[jdom-interest] B9-rc1: inputstreams, or readers: Invalidenco
ding name "KSC5601"
Rolf Lear
rlear at algorithmics.com
Mon Apr 21 06:40:23 PDT 2003
It is amazing how complicated things become when you say exactly the
opposite of what you mean.
It seems that I have confused things horribly.
Using a file INPUTSTREAM it FAILS,
Using a file READER, it PASSES.
Rolf
-----Original Message-----
From: Jason Hunter [mailto:jhunter at acm.org]
Sent: Friday, April 18, 2003 2:09 PM
To: Alex Rosen
Cc: rlear at algorithmics.com; jdom-interest at jdom.org
Subject: Re: [jdom-interest] B9-rc1: inputstreams, or readers:
Invalidencoding name "KSC5601"
/**
* <p>
* This builds a document from the supplied
* Reader. It's the programmer's responsibility to make sure
* the reader matches the encoding of the file. It's always safer
* to use an InputStream rather than a Reader, if it's available.
* </p>
*
* @param characterStream <code>Reader</code> to read from.
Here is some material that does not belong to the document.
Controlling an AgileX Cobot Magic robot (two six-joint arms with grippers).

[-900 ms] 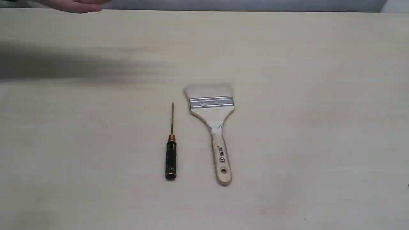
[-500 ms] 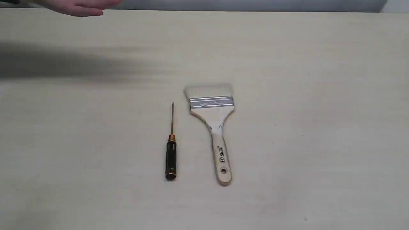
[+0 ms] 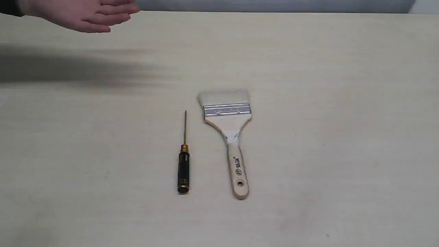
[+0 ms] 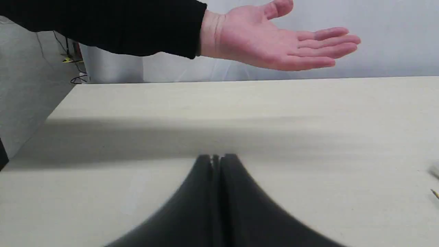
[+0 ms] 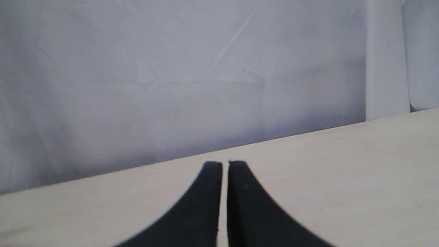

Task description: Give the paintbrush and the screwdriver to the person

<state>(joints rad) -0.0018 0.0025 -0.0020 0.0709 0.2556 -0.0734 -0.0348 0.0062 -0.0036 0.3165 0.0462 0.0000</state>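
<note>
While the hand (image 3: 82, 15) is held out open with straight fingers over the far left edge of the table (image 3: 343, 137), the two tools lie flat near the middle, well apart from it. The screwdriver (image 3: 184, 161) is on the left, with its thin tip pointing to the far edge and its black handle toward the near edge. The brush (image 3: 229, 137) lies just beside it on the right, not touching, with its bristles toward the far edge and its handle toward the near one. A thin strip of bare table runs between them. Wide bare table lies all around the tools, out to every edge. A big dark shadow (image 3: 68, 68) crosses the left part of the table, between the hand and the tools. The left gripper (image 4: 216, 157) sits low over the table with its jaws pressed together and nothing between them. It faces the hand, which floats palm up above the far edge, with a black sleeve (image 4: 103, 24) behind it. The right gripper (image 5: 224, 164) has its jaws close together too, with only a thin slit and nothing in it. Past it are the far table edge and a pale grey wall (image 5: 171, 68).
</note>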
* @return <code>Document</code> - resultant Document object.
* @throws JDOMException when errors occur in parsing.
* @throws IOException when an I/O error prevents a document
* from being fully parsed.
*/
public Document build(Reader characterStream)
throws JDOMException, IOException {
return build(new InputSource(characterStream));
}
-jh-
Alex Rosen wrote:
>
> When you use an InputStream, the parser can read the encoding name from
> the XML file and set up its own Reader with the right encoding.
>
> When you use a Reader, it's your responsibility to set it up. Which
> would mean in this case that you'd need to read the encoding name out of
> the file yourself, instead of letting the parser do it for you. So, if
> at all possible, you should use an InputStream not a Reader. (I could've
> sworn that the JavaDoc mentioned this but I don't see it.)
>
> Alex
>
> >>> Rolf Lear <rlear at algorithmics.com> 4/17/2003 9:32:33 AM >>>
> My point is that the data passes XML SAXBuilder IF it is processed as
> an
> Input Stream, but fails as a Reader.
>
> The encoding is processed "just fine" when the data is processed as a
> Reader
> InputSource, but fails as an InputStream.
>
> As I say, I am unsure of where this is a bug, or even IF this is a bug,
> but
> it certainly is suspicious.
>
> Attached is the Zipped XMLDocument which fails "well-formedness" as a
> ByteStream, but passes as a Reader.
>
> Here is my test code:
>
> ==============================
> import java.io.FileInputStream;
> import java.io.FileReader;
>
> import org.jdom.input.SAXBuilder;
>
> public class MainParse {
>
> public static void main(String[] args) {
> try {
> new SAXBuilder().build(new FileInputStream(args[0]));
> System.out.println("PASSED: Processed file as an input
> stream.");
> } catch (Exception e) {
> System.out.println("FAILED: Processed file as an input
> stream.");
> e.printStackTrace();
> }
> try {
> new SAXBuilder().build(new FileReader(args[0]));
> System.out.println("PASSED: Processed file as a Reader.");
> } catch (Exception e) {
> System.out.println("FAILED: Processed file as a Reader.");
> e.printStackTrace();
> }
> }
> }
> ==================================
>
> and this is my output from the command:
> java -cp .:/lib/jaxen-jdom.jar:./lib/jdom.jar:./lib/xerces.jar
> MainParse
> mydoc_raw.xml
>
> FAILED: Processed file as an input stream.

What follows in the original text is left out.